Each entry below is to be transcribed exactly; pictures are not copied.

=-=-=-=-=

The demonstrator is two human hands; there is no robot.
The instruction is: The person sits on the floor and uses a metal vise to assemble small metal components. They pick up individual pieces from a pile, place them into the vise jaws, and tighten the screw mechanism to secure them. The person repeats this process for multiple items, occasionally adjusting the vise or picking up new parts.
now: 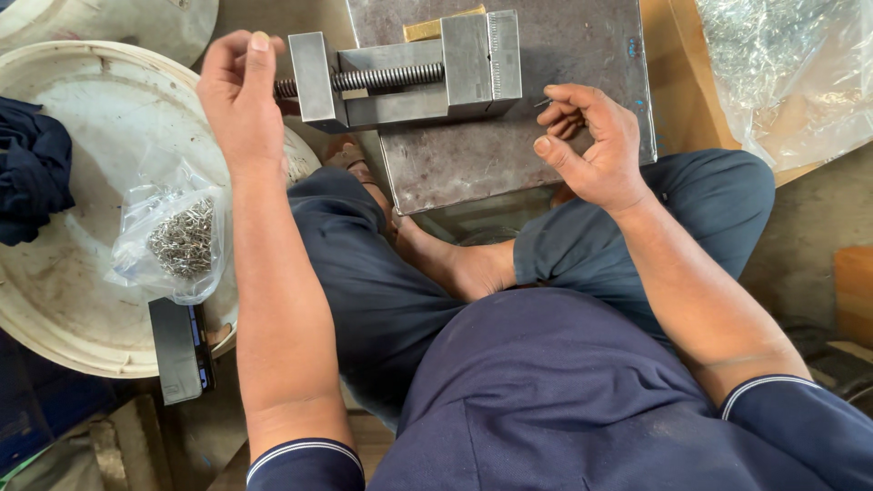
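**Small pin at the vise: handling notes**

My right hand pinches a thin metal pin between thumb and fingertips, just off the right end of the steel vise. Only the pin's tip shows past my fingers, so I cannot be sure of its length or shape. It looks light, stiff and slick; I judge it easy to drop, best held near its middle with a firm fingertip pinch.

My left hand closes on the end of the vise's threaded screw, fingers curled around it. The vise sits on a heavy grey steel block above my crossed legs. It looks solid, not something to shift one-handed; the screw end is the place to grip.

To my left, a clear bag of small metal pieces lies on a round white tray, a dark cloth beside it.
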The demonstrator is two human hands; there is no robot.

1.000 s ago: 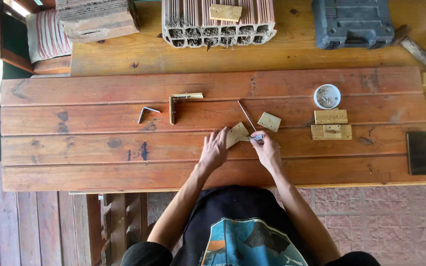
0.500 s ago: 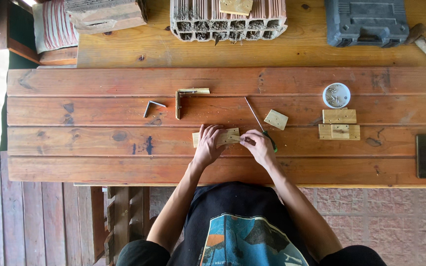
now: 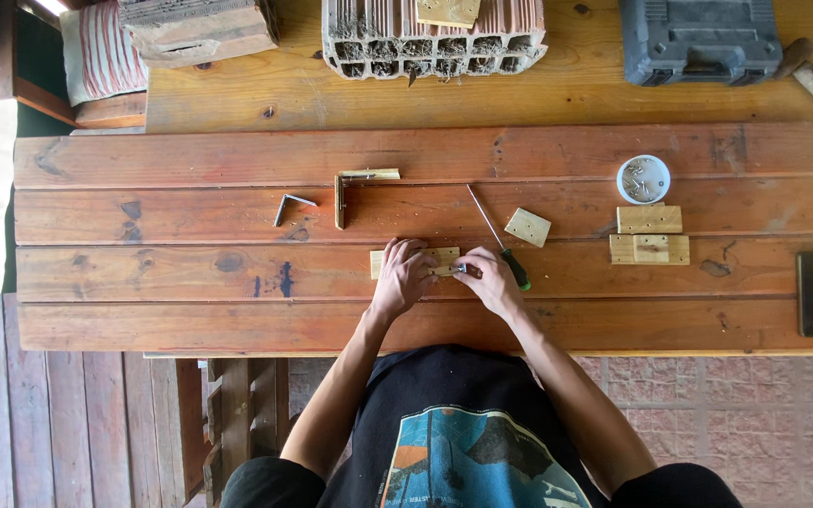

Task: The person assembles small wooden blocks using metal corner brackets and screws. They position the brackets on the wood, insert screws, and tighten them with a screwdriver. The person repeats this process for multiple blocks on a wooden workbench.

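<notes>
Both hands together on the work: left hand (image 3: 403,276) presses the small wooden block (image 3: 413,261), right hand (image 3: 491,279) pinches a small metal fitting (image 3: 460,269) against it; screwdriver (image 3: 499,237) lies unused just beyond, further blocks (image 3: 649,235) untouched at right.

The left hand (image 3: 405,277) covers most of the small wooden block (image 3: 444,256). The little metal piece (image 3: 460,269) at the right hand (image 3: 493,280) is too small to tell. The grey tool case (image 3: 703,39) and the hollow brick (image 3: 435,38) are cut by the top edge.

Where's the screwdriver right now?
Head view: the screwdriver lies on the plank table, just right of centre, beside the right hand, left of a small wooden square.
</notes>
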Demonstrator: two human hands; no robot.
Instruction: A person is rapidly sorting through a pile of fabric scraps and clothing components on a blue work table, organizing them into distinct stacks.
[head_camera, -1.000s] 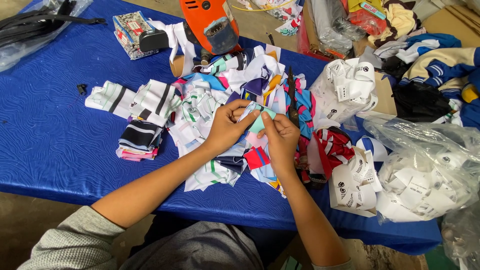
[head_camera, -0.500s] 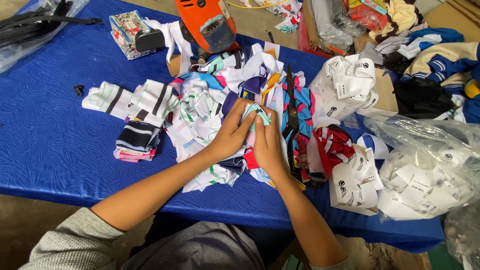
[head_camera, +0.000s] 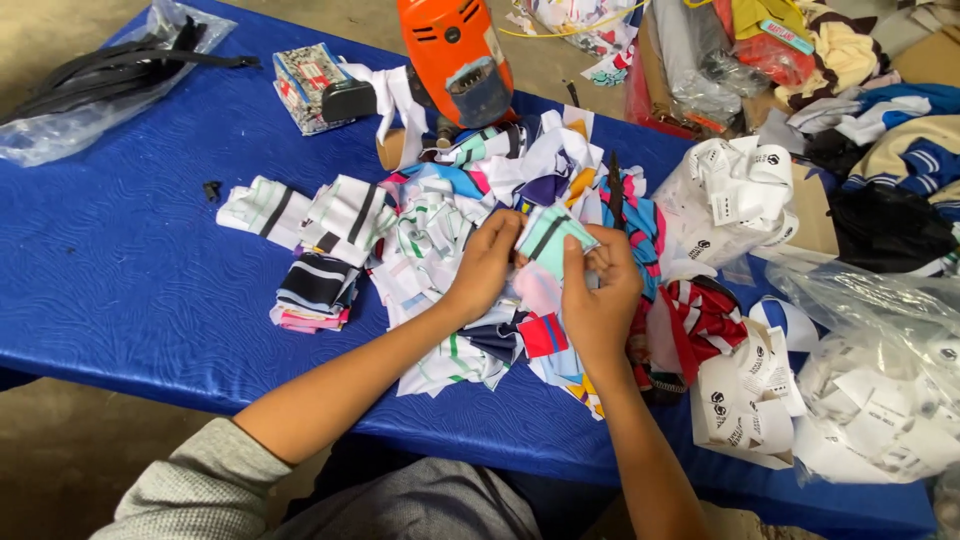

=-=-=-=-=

**Written reply**
The demonstrator is two human hands; there is no robot.
The instruction is: The person sits on the floor and uses a metal vise to assemble small metal components. They pick up individual pieces from a pile, place them into the vise jaws, and tighten the screw mechanism to secure them. The person repeats this process for multiple items, occasionally adjusting the vise or picking up new parts.
now: 
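**Small pin at the vise: handling notes**

My right hand pinches a thin metal pin between thumb and fingertips, just off the right end of the steel vise. Only the pin's tip shows past my fingers, so I cannot be sure of its length or shape. It looks light, stiff and slick; I judge it easy to drop, best held near its middle with a firm fingertip pinch.

My left hand closes on the end of the vise's threaded screw, fingers curled around it. The vise sits on a heavy grey steel block above my crossed legs. It looks solid, not something to shift one-handed; the screw end is the place to grip.

To my left, a clear bag of small metal pieces lies on a round white tray, a dark cloth beside it.
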The demonstrator is two human hands; there is no robot.

1.000 s ago: 
0.500 s ago: 
now: 

Task: The person assembles small wooden blocks using metal corner brackets and screws. They position the brackets on the wood, insert screws, and tighten them with a screwdriver. The person repeats this process for multiple blocks on a wooden workbench.

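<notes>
Both hands together on the work: left hand (image 3: 403,276) presses the small wooden block (image 3: 413,261), right hand (image 3: 491,279) pinches a small metal fitting (image 3: 460,269) against it; screwdriver (image 3: 499,237) lies unused just beyond, further blocks (image 3: 649,235) untouched at right.

The left hand (image 3: 405,277) covers most of the small wooden block (image 3: 444,256). The little metal piece (image 3: 460,269) at the right hand (image 3: 493,280) is too small to tell. The grey tool case (image 3: 703,39) and the hollow brick (image 3: 435,38) are cut by the top edge.

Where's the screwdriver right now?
Head view: the screwdriver lies on the plank table, just right of centre, beside the right hand, left of a small wooden square.
</notes>
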Demonstrator: two human hands; no robot.
Instruction: A person is rapidly sorting through a pile of fabric scraps and clothing components on a blue work table, organizing them into distinct stacks.
[head_camera, -1.000s] 
[head_camera, -0.500s] 
[head_camera, +0.000s] 

This exercise is now complete.